Required work: Copy out once more, exactly, the line with "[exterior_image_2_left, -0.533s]" and all the lines after it, up to the last line of the data.

* * *

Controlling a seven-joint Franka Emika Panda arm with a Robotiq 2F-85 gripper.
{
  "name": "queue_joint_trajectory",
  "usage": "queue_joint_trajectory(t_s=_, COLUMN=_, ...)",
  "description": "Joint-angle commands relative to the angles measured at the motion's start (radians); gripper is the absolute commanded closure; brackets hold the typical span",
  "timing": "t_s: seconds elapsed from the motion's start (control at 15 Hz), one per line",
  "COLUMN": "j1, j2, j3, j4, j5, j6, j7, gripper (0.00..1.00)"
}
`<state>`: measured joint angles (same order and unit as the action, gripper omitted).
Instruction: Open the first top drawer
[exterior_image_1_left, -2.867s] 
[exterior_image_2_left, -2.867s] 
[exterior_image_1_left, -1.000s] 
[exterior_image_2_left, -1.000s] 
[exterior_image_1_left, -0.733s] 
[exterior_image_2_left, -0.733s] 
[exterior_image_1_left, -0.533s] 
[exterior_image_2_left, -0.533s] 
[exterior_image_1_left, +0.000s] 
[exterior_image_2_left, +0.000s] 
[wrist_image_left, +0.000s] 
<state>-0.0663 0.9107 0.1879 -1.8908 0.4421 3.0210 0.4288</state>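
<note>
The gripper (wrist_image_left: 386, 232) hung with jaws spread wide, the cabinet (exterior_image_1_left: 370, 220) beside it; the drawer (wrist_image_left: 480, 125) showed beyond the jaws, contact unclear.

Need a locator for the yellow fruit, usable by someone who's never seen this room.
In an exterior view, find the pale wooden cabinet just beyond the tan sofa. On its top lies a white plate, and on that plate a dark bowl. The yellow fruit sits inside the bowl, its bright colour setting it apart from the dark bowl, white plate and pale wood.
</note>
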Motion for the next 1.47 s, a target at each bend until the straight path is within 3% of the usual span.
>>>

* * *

Exercise answer:
[exterior_image_2_left, -0.533s] 
[exterior_image_1_left, +0.000s] 
[exterior_image_2_left, +0.000s] 
[wrist_image_left, +0.000s] 
<state>-0.0663 0.9107 0.1879 -1.8908 0.4421 3.0210 0.4288</state>
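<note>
The gripper (wrist_image_left: 386, 232) hung with jaws spread wide, the cabinet (exterior_image_1_left: 370, 220) beside it; the drawer (wrist_image_left: 480, 125) showed beyond the jaws, contact unclear.

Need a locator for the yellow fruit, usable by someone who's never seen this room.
In an exterior view, find the pale wooden cabinet just beyond the tan sofa. On its top lies a white plate, and on that plate a dark bowl. The yellow fruit sits inside the bowl, its bright colour setting it apart from the dark bowl, white plate and pale wood.
</note>
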Motion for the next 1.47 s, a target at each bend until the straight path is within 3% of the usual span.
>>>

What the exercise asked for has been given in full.